The Philippines and Cambodia, De Leon wrote, “have achieved notoriety due to their reputations as gambling meccas for Chinese nationals. Both have facilitated the industry’s growth within their borders through regulations conducive to online gambling operators. However, in a policy reversal, lawmakers have since urged their administrations to ban the industry entirely, as operators have, in the words of Philippine senator Risa Hontiveros, made countries like the Philippines “a playground for [...] criminal activities.”
The Philippines, whose Pasay district on Manila Bay has been transformed into a warren of gigantic luxury gambling casinos, has seen a spate of kidnappings and murders of Chinese nationals in over their heads in gambling debt that the police seem powerless to stop. The country has been transfixed for weeks over the story of Alice Leal Guo, the focus of Senate hearings in Manila into how she became the mayor of a small Tarlac town that was raided by police in March 2024. Chinese criminals founded a vast online casino, called a Philippine Offshore Gambling Operator, or POGO, which catered to online gamblers in China. Police rescued nearly 700 workers, including 202 Chinese nationals and 73 other foreigners who were forced to pose as online lovers. It has since ensued that POGOS have sprouted all over the country, called “POGO pools.” Although President Ferdinand Marcos Jr has ordered all POGO operations suspended, one authoritative figure on Asian gaming said they are so thoroughly entrenched that it’s unlikely they will be stopped.

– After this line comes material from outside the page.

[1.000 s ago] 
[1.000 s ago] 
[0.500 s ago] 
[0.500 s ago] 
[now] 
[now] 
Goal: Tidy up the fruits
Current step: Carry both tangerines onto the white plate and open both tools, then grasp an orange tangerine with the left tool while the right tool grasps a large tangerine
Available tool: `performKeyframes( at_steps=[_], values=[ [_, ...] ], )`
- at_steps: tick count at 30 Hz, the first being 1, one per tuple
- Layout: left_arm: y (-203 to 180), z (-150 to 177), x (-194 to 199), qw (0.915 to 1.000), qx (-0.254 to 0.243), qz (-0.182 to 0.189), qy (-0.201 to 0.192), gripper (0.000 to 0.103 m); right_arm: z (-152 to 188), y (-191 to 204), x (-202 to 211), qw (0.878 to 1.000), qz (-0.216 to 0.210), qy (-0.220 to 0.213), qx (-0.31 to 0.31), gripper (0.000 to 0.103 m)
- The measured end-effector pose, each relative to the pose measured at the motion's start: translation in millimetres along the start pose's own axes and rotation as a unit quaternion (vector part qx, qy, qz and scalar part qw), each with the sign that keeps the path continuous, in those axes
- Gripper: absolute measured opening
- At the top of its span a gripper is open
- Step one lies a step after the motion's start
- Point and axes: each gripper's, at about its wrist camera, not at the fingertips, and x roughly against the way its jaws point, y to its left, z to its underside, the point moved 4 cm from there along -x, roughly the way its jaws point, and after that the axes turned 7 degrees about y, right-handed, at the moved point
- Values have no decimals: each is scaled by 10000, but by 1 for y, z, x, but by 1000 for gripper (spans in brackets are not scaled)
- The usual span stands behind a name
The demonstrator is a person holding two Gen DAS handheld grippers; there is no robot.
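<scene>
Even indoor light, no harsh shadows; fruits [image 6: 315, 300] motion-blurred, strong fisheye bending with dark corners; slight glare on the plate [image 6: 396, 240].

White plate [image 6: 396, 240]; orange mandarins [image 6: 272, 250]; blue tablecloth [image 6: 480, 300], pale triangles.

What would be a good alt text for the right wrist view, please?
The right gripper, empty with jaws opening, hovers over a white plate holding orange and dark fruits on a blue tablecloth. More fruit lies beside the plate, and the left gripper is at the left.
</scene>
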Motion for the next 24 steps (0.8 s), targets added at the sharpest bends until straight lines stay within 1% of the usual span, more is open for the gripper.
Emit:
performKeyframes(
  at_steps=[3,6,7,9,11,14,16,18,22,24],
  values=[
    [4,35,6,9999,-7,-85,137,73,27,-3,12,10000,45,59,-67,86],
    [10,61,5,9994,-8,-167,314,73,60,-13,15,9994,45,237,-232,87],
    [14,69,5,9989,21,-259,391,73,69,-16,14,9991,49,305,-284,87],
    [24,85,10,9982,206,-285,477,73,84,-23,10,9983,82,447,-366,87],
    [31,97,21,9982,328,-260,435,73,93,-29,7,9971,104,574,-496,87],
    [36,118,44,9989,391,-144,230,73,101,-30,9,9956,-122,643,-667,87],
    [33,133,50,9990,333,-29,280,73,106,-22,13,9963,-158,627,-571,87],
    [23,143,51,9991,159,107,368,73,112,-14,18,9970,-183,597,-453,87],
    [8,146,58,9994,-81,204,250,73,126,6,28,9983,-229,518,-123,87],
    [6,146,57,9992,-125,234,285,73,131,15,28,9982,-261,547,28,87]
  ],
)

Could Thailand do any better? On 20 March, Prime Minister Srettha Thavisin abruptly transferred Police Commander Torsak Sukvimol and Deputy Police Commander Surachate Hakparin (nicknamed “Big Joke”) to inactive positions amidst allegations of Big Joke’s involvement in illegal online gambling, according to Paul Chambers, a lecturer at Thailand’s Naresuan University (Thailand) and a Visiting Fellow at ISEAS – Yusof Ishak Institute in Singapore. “Srettha announced his decision shortly after meeting with ex-prime minister Thaksin Shinawatra in Chiangmai. The transfers revealed internal fissures and implied serious corruption within the Royal Thai Police. Just this week, a complaint was filed against Torsak on 1 April for alleged malfeasance while Surachate was arrested on 3 April for alleged money laundering.
As Chambers writes, revelations about police “rot” threaten powerful vested interests. “In Thailand, illegal online gambling activity has reportedly led to widespread kickbacks to police officers. Allegations have emerged of shadowy police participation in a “tribute channel” where cash ascends from periphery to center. Monthly collections derive from unofficial “teams” representing the five regions of police administration (north, northeast, central, south, and east).
Malfeasance, torture, and forced disappearances by police officers “are commonplace in Thailand because the Police Command is opaque, unaccountable, and impunitive,” Chambers continued. With a major industry coming and bringing with it built-in opportunities for graft, and with millions of eager Chinese punters rubbing up their passports, it should be interesting.